### Instructions to follow
Repeat the data below exactly. Include each line.

Material provided: Begin

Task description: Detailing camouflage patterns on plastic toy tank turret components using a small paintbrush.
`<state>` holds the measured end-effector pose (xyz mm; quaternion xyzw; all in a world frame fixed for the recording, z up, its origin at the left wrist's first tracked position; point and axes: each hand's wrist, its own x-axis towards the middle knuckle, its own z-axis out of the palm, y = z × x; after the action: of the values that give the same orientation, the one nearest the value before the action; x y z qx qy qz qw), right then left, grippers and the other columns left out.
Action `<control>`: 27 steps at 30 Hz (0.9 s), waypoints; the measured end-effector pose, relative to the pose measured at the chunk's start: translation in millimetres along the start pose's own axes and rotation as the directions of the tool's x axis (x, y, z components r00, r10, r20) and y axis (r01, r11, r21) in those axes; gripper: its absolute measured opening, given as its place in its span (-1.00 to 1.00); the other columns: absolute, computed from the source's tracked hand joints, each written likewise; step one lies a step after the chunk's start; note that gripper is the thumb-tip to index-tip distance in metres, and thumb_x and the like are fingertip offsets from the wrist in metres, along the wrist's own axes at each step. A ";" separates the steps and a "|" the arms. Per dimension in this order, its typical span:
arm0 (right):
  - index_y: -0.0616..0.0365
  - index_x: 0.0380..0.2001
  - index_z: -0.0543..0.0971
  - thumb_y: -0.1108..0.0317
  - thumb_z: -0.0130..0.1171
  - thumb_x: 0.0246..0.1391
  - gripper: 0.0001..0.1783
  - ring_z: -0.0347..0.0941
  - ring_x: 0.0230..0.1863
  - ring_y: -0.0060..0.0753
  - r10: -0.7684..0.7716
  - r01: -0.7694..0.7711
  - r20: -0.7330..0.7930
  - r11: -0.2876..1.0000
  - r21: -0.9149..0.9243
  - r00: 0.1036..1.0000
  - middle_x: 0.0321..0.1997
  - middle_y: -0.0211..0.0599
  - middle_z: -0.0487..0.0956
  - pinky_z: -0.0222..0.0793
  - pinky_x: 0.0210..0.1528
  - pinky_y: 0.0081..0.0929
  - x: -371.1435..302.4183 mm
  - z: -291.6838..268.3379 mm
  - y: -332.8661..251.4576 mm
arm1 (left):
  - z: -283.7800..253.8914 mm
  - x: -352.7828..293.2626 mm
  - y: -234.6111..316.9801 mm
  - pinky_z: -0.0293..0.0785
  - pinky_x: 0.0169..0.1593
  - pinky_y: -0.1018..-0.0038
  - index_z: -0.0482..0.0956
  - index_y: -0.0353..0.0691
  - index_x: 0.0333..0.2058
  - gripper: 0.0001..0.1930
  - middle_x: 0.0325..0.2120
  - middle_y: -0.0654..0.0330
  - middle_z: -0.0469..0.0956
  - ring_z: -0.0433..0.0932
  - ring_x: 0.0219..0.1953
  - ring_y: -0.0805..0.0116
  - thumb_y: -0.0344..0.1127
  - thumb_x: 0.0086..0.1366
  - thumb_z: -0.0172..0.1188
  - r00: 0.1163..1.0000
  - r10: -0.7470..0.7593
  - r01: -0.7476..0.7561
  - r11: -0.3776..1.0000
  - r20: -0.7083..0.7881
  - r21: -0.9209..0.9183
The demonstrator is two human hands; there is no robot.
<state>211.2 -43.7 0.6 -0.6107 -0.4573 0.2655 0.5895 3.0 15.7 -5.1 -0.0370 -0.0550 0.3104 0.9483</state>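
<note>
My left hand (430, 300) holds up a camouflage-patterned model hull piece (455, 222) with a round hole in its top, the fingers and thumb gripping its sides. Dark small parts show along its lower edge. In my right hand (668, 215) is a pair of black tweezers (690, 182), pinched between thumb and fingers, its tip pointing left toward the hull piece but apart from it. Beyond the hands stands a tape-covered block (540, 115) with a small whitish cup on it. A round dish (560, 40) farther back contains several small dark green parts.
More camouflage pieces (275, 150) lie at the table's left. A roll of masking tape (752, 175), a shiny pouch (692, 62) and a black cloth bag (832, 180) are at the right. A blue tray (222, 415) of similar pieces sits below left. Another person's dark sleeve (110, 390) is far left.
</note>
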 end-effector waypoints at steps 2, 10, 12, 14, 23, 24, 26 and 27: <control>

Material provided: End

### Result of this exercise
Task description: Detailing camouflage patterns on plastic toy tank turret components using a small paintbrush.
`<state>` holds the measured end-effector pose (xyz mm; quaternion xyzw; all in a world frame fixed for the recording, z up, its origin at the left wrist's first tracked position; point and axes: each hand's wrist, its own x-axis towards the middle knuckle, its own z-axis out of the palm, y = z × x; after the action: of the values that give the same orientation, the one nearest the value before the action; x y z qx qy qz qw), right then left, grippers and the other columns left out.
Action `<control>`: 27 steps at 30 Hz (0.9 s), waypoints; the measured end-effector pose, relative to the pose measured at the chunk's start: translation in millimetres along the start pose's own axes and rotation as the directions of the tool's x axis (x, y, z components r00, r10, r20) and y axis (r01, r11, r21) in those axes; gripper: its absolute measured opening, given as its place in its span (-1.00 to 1.00); the other columns: absolute, computed from the source's tracked hand joints, each written likewise; step one lies a step after the chunk's start; note that gripper is the thumb-tip to index-tip distance in metres, and thumb_x and the like are fingertip offsets from the wrist in metres, along the wrist's own axes at each step. A ";" separates the steps and a "|" the arms. Per dimension in this order, its typical span:
arm0 (right):
  - index_y: -0.0616..0.0365
  - index_x: 0.0380..0.2001
  - index_z: -0.0543..0.0971
  - thumb_y: -0.1108..0.0317
  - thumb_z: -0.0130..0.1171
  - thumb_x: 0.0246..0.1391
  - gripper: 0.0001..0.1783
  - ring_z: -0.0347..0.0941
  - ring_x: 0.0230..0.1863
  - ring_y: -0.0060..0.0753
  - r10: -0.7684..0.7716
  - r01: -0.7694..0.7711
  - r20: -0.7330..0.7930
  - r11: -0.2876..1.0000
  - r21: -0.9149..0.9243
  - r00: 0.1036..1.0000
  - middle_x: 0.0321..0.1997
  - middle_y: -0.0211..0.0599
  - middle_z: -0.0487..0.0956
  - pinky_z: -0.0222..0.0793
  - pinky_x: 0.0210..0.1528
  - pinky_y: 0.0081..0.0929
  - x: -371.1435..302.4183 mm
  - z: -291.6838..268.3379 mm
  - y: -332.8661..251.4576 mm
arm1 (left):
  - z: -283.7800..253.8914 mm
  - x: -352.7828..293.2626 mm
  - y: -234.6111..316.9801 mm
  - pinky_z: -0.0293..0.0785
  - pinky_x: 0.0169..0.1593
  - pinky_y: -0.1018..-0.0038
  - index_z: -0.0482..0.0956
  - index_y: -0.0353..0.0691
  - index_x: 0.0333..0.2058
  - gripper: 0.0001..0.1930
  - middle_x: 0.0325..0.2120
  - middle_y: -0.0654..0.0330
  - middle_z: -0.0469..0.0956
  - ring_z: -0.0433..0.0932
  - ring_x: 0.0219..0.1953
  - ring_y: -0.0805..0.0116
  - thumb_y: -0.0344..0.1127
  - thumb_x: 0.0086..0.1366
  - thumb_z: -0.0172..0.1188
  - r00: 0.1163..1.0000
  - r10: -0.7470..0.7593
  - r01: -0.7476..0.7561
  - r11: -0.3776..1.0000
  - r20: -0.7083..0.7881
  - r21: -0.9209..0.9183
The demonstrator is two human hands; there is no robot.
<state>211.2 -43.7 0.6 -0.6107 -0.4573 0.2655 0.5895 3.0 15.7 -5.1 -0.0370 -0.0550 0.3104 0.9483</state>
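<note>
My left hand (430, 300) holds up a camouflage-patterned model hull piece (455, 222) with a round hole in its top, the fingers and thumb gripping its sides. Dark small parts show along its lower edge. In my right hand (668, 215) is a pair of black tweezers (690, 182), pinched between thumb and fingers, its tip pointing left toward the hull piece but apart from it. Beyond the hands stands a tape-covered block (540, 115) with a small whitish cup on it. A round dish (560, 40) farther back contains several small dark green parts.
More camouflage pieces (275, 150) lie at the table's left. A roll of masking tape (752, 175), a shiny pouch (692, 62) and a black cloth bag (832, 180) are at the right. A blue tray (222, 415) of similar pieces sits below left. Another person's dark sleeve (110, 390) is far left.
</note>
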 end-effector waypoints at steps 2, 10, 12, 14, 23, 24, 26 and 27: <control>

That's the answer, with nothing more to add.